Immunohistochemical analysis identified that 53.5 (61/114) and 50.9% (58/114) of tumors exhibited p53 and LC3A overexpression, respectively. In addition, p53 was largely localized to the nuclei of tumor cells (Fig. 1A and B), while LC3A expression was cytoplasmic (Fig. 1C and D). In contrast to previous reports, LC3A expression was not observed in perinuclear, ‘stone-like’ structures (SLS) in ESCC samples (17).

The correlation between p53 and LC3A expression and various clinicopathological parameters are presented in Table I. p53 overexpression was more frequently observed in lymph node-positive than in lymph node-negative tumors (P=0.017).
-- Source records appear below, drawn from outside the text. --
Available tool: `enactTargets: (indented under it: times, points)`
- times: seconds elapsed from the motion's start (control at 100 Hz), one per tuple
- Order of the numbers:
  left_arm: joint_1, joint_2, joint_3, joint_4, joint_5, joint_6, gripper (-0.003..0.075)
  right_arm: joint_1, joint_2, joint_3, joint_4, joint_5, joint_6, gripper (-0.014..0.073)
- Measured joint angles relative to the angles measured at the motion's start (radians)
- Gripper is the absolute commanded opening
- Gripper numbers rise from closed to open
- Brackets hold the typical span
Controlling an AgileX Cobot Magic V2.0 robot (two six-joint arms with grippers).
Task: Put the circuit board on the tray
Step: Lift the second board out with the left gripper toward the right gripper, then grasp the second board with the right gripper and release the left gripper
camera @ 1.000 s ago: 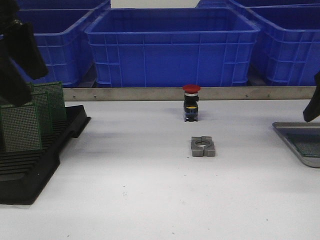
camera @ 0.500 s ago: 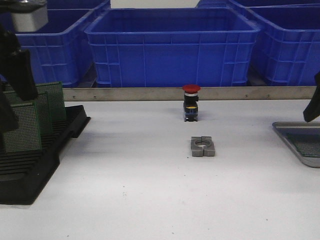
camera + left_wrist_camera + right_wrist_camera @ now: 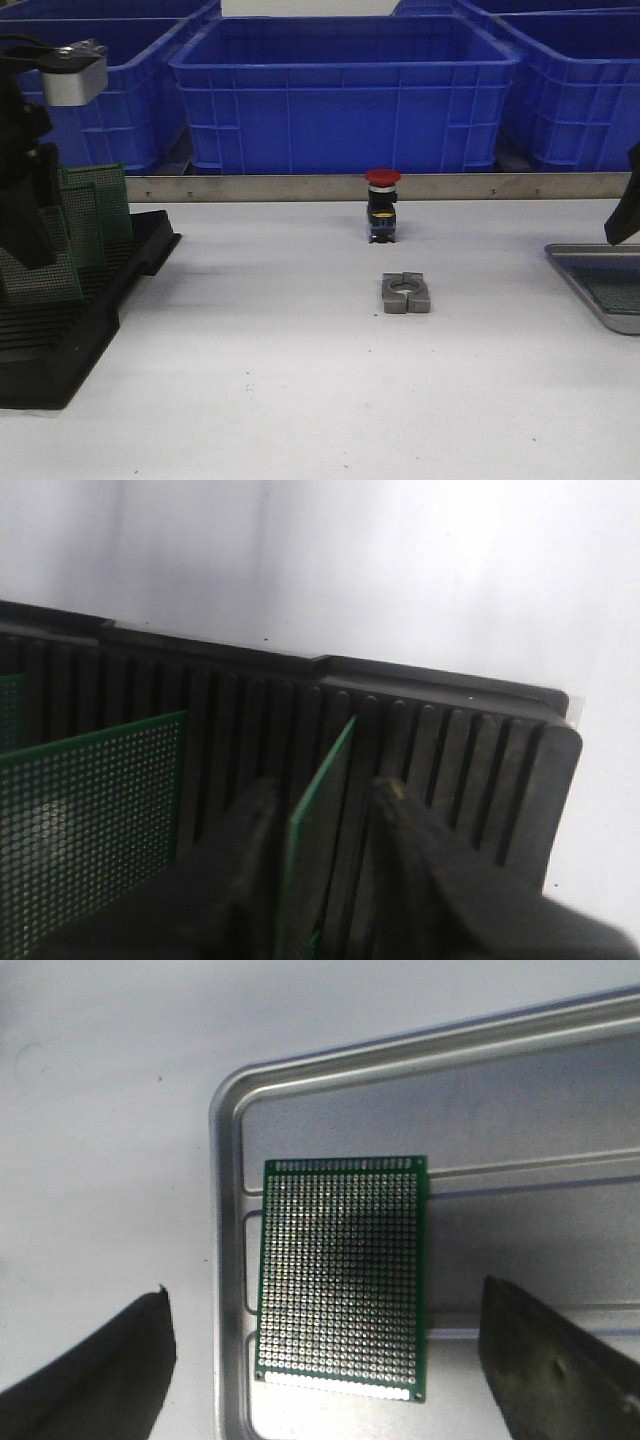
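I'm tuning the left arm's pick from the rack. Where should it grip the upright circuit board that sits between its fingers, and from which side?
Grip the circuit board by its top edge, coming straight down from above, one finger on each flat face. It stands on edge in the black slotted rack, so only the upper part is free, and the left gripper already straddles it, jaws not visibly closed.

A green perforated board (image 3: 343, 1277) lies flat on the ribbed floor of the silver tray (image 3: 225, 1260), near its rounded corner. Other green boards (image 3: 92, 215) stand upright in a black rack (image 3: 70, 340).
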Motion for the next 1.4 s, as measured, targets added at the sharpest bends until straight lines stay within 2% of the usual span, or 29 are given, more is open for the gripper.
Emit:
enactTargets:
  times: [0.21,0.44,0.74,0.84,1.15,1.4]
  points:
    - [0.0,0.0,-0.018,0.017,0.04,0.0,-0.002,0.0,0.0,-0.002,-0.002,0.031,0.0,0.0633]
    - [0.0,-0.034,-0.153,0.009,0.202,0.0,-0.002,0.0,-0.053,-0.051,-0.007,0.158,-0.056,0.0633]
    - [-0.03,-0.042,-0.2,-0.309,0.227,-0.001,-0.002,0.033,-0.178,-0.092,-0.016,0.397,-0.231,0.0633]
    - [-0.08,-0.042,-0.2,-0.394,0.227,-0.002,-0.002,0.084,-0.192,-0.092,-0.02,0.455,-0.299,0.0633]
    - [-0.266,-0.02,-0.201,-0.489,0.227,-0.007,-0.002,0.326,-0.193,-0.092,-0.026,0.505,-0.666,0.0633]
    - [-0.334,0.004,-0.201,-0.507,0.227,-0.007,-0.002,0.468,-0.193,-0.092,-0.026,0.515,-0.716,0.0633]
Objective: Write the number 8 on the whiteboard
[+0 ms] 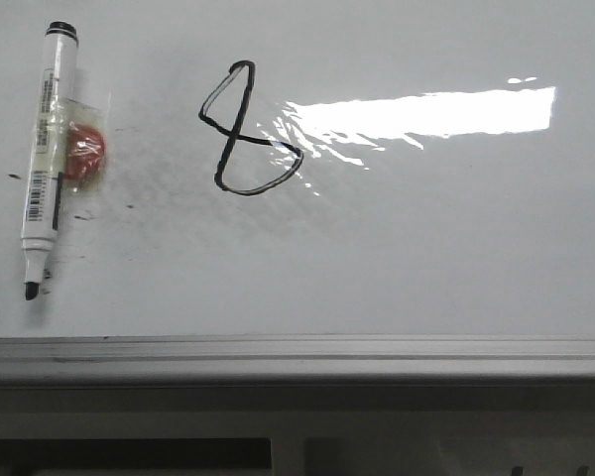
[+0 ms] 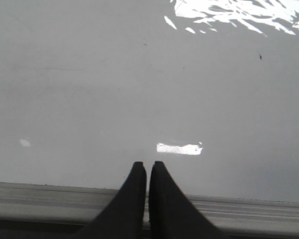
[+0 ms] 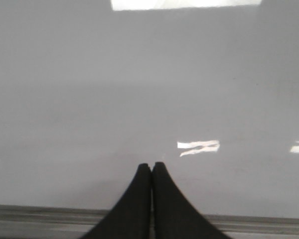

There were no associations between p53 immunostaining and other factors, including gender, weight loss, age and tumor location. Similarly, no clinicopathological characteristics were found to correlate with LC3A immunoreactivity.

Having identified correlations between p53 and LC3A expression and clinicopathological parameters, the correlation between p53 and LC3A expression and patient survival was determined. Among the clinicopathological characteristics, N stage (N₀) and clinical stage (II) were identified to significantly correlate with survival (N₀ vs. N₊, P=0.000; II vs. III, P=0.044; Table II). The overall 5-year survival rate of 54 patients with high p53 expression was not observed to differ significantly from that of 53 patients with low p53 expression (P>0.05). Similarly, there was no correlation between LC3A expression and the 5-year survival rate (P>0.05). Next, 107 patients were divided into four subgroups according to their p53 and LC3A status (high p53/high LC3A, n=27; high p53/low LC3A, n=32; low p53/high LC3A, n=27; and low p53/low LC3A, n=21). Kaplan-Meier curves revealed that low p53 and LC3A co-expression in primary ESCCs is associated with longer overall patient survival times, whereas high p53 and LC3A co-expression is associated with shorter patient survival time (median of 45 vs. 28 months, respectively; log-rank test, P=0.001; Fig. 2). The 5-year survival rate of patients with high p53 and LC3A co-expression was 18.0%, while that of patients with low p53 and LC3A co-expression was 54.4% (P=0.001). Thus, high expression of p53 and LC3A in ESCCs is linked to poor patient prognosis.

To determine whether p53 and LC3A represent prognostic factors of ESCC, overall patient survival was examined using Cox regression proportional hazard analysis on prognostic factors (T, N and clinical stage and p53 and LC3A status) in 107 ESCC patients. High levels of p53 and LC3A expression were not identified as independent prognostic factors (P>0.05; Table III, part A); however, N and clinical stages were revealed to be independent prognostic factors (P=0.006 and P=0.013, respectively). However, when defined as a single factor, high p53/high LC3A co-expression was determined as an independent prognostic factor (P=0.027; Table III, part B).